My life, as we speak, is packed up in around 50 cardboard boxes.
I say my life, but that’s not true.
Even accounting for the extensive collection of mid-nineties vinyl, I’m probably only responsible for a box and a half and a couple of loose jumpers.
For the second time in seven months it’s house move time – and this time, I’m determined will be the last.
I can’t believe how much junk has accumulated since I gave up the lay-about student lifestyle and was forced to become a responsible dad.
After all, moving house as a student was a doddle.
A rucksack is all that was really required, a shopping trolley if you were really pushed. It must be even easier these days with no CDs or books to cart about.
I’d imagine you could fit everything in a couple of carrier bags.
It did, however, have drawbacks – like the time my worldly posessions very nearly took a journey of their own to Inverness thanks to a forgetful moment at Durham railway station.
These days, with every move, I throw out more than I used to take with me as a teenager.

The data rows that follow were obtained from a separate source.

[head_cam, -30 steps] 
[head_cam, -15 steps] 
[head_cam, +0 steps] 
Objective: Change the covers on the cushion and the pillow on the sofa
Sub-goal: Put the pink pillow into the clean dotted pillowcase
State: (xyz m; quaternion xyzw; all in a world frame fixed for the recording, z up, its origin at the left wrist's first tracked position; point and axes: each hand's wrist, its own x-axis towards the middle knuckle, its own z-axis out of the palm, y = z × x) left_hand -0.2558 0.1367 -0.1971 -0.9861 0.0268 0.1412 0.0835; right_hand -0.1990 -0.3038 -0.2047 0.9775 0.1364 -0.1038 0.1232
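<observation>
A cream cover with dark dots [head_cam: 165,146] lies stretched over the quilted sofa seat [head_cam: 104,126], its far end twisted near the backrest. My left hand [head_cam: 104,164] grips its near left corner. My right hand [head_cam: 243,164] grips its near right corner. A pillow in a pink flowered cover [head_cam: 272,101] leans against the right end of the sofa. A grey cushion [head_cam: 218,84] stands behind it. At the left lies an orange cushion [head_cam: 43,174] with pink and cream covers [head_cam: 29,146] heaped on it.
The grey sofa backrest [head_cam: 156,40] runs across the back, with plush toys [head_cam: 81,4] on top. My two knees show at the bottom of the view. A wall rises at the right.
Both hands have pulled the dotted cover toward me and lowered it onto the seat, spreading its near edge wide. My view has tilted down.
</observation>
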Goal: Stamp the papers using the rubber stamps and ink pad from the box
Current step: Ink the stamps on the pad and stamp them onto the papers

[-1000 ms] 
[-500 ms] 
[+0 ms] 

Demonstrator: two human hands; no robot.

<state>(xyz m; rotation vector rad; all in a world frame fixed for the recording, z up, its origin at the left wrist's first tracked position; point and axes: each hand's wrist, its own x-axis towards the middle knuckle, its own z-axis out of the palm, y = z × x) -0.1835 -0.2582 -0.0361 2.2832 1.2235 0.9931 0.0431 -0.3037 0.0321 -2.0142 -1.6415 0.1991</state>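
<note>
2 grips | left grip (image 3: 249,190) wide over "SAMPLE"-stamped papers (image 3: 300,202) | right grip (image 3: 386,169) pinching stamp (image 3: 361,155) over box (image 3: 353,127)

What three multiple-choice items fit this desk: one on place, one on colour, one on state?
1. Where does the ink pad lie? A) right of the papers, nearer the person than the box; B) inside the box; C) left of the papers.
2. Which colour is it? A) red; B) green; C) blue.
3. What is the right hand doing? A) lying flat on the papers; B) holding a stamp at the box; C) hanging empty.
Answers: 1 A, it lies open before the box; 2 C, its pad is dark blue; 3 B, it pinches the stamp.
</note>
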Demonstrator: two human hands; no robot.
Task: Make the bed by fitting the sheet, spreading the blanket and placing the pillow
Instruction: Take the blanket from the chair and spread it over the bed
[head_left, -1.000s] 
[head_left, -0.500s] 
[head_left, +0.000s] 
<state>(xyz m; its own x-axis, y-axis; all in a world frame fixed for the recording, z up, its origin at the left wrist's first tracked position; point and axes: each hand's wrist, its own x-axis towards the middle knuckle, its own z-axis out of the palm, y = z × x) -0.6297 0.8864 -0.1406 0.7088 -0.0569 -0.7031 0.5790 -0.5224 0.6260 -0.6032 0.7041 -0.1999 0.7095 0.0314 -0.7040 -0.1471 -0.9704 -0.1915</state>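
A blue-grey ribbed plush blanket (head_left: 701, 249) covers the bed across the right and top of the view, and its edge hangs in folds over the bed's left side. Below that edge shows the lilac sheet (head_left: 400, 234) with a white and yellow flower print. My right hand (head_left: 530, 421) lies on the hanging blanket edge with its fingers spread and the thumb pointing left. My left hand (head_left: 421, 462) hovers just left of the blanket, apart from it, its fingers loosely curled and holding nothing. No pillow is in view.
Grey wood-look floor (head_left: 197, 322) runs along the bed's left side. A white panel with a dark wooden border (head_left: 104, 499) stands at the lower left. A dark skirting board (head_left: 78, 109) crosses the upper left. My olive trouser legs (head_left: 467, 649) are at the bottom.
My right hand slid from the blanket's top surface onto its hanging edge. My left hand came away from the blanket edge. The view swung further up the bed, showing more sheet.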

Not that it’s easy to do that.
Bin rules are so very strict - not like the days when there was a firm instruction on the issue of ‘no hot ashes’ but pretty much everything else was fair game.
This week there was a toy cull (every parent’s secret favourite pastime).
And, not realising how tight the rules had become, it was decided, cometh bin day, to leave on additional item –a garish pink plastic house – next to the wheeled wonder.
I can’t say I was surprised to find, on returning home, the contents of the bin had gone but the toy was still sat outside the gate.
If you ask me it’s rather unsporting not to allow someone, on the odd occasion, to go over their rubbish quota.
Instead I drove to the tip, probably doubling the carbon footprint of my single piece of refuse.
It’s enough to make you want to pull your hair out or at least bang your head against a brick wall.
I jolly well would, if there didn’t happen to be 50 cardboard boxes in the way.